—Has hecho mal en coger a una mujer tan gorda. Yo he cogido una pequeñita, delgada, y...
—Sí; pero, con todo, veo que tiene buenas garras. Llevas en el rostro señales abundantes.
—¡Tiene garras de gata!
—Todas parecen gatas. He tomado parte en cien batallas; he recibido sablazos, bastonazos, pedradas, hasta murallazos, y nunca he pasado un rato tan malo. Sospecho que ha desfigurado mi bella nariz romana.

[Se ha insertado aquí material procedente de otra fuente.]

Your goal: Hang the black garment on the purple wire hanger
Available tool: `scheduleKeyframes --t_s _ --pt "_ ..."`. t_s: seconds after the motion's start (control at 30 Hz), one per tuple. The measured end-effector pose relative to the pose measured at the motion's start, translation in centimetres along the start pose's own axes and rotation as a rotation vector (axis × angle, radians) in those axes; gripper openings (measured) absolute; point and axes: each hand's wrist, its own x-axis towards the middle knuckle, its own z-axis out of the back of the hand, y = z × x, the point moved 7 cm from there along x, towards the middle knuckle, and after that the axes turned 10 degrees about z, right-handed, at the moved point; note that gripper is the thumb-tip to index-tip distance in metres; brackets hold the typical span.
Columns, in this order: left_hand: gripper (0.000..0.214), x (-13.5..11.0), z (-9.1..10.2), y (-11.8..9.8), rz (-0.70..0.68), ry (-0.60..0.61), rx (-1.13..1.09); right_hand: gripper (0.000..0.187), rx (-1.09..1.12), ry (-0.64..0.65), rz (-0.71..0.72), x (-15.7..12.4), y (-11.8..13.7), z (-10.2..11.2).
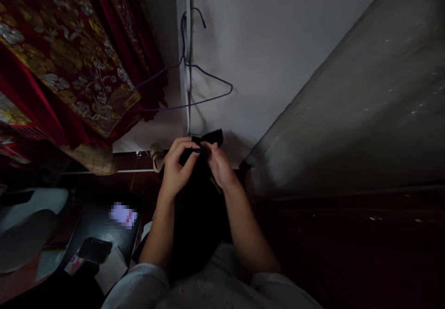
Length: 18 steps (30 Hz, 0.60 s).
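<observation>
- Dim overall, the lower right sinking almost to black
- Grey-white wall (271, 35) palest, softly shadowed beside the purple wire hanger (184, 60)
- Glints on the gold-and-silver embroidery (66, 49)
- Black cloth (200, 216) swallowing its folds (detail there is simply lost)
- Lilac patch (123, 215) pixelated into coarse squares
- Shapes stretched towards the edges

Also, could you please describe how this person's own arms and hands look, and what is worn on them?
The left hand and right hand are bare, with no gloves, watch or bracelet visible. The forearms are uncovered. The short, loose, pale grey-blue fabric sleeves end near the elbows. In this dim light, I see no clear marking on them.
</observation>
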Motion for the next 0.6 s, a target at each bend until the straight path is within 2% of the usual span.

—Y a mí, si no fuera afeitado completamente, como cuadra a un romano de la antigüedad, me hubiera arrancado hasta el último pelo. Esas mujeres tienen unos deditos encantadores, con unas uñas finísimas. Las comparáis con las gatas, y las gatas son ángeles comparadas con ellas. La mía ha venido arrancándome concienzudamente, durante todo el camino, el vello del labio superior. Estaba tan absorta en este trabajo, que ni siquiera gritaba.
Un grueso romano. (Con voz de bajo profundo.)—La mía, metiendo las manos por debajo de mi armadura, me hacía cosquillas. He venido todo el camino riéndome como un loco.

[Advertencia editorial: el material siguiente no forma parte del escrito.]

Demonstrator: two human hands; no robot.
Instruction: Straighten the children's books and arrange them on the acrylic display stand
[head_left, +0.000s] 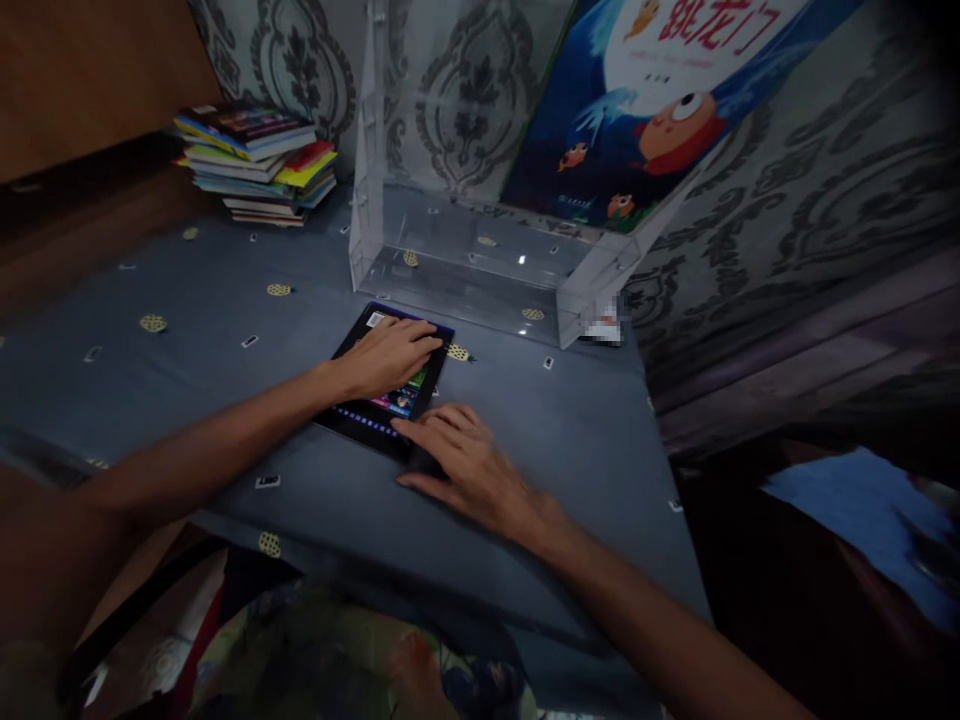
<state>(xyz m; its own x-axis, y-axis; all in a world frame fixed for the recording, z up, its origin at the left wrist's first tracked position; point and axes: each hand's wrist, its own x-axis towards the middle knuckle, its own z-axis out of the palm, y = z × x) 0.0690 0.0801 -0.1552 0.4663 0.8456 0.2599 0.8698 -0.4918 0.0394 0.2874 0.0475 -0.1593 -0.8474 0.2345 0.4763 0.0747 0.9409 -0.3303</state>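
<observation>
A thin dark book [360, 425] lies flat on the cloth-covered table, with a barcode at its far left and small coloured pictures. My left hand [394, 355] rests palm down across its upper part, fingers stretched out together, covering much of the cover. At the book's near right corner is my right hand [469, 465]. Its index fingertip touches the cover's edge, and its thumb is spread away below. Just beyond the book stands a clear plastic rack [461, 290] with transparent side walls.
A blue picture book [600, 130] with orange fish leans upright at the rack's back right. Several books form a stack [259, 165] at the far left. The patterned tablecloth [187, 370] reaches the table's right edge, and blue cloth [862, 520] lies beyond it.
</observation>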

(Las sabinas, al oír esto, prorrumpen en una risita llena de ironía mordaz y venenosa.)
—¡Silencio, nos están oyendo! Señores, dejad vuestras quejas; de lo contrario, perderemos su estimación. Mirad a Pablo Emilio: ahí tenéis un hombre que sabe conducirse con dignidad.
—Sí, está reluciente como la aurora.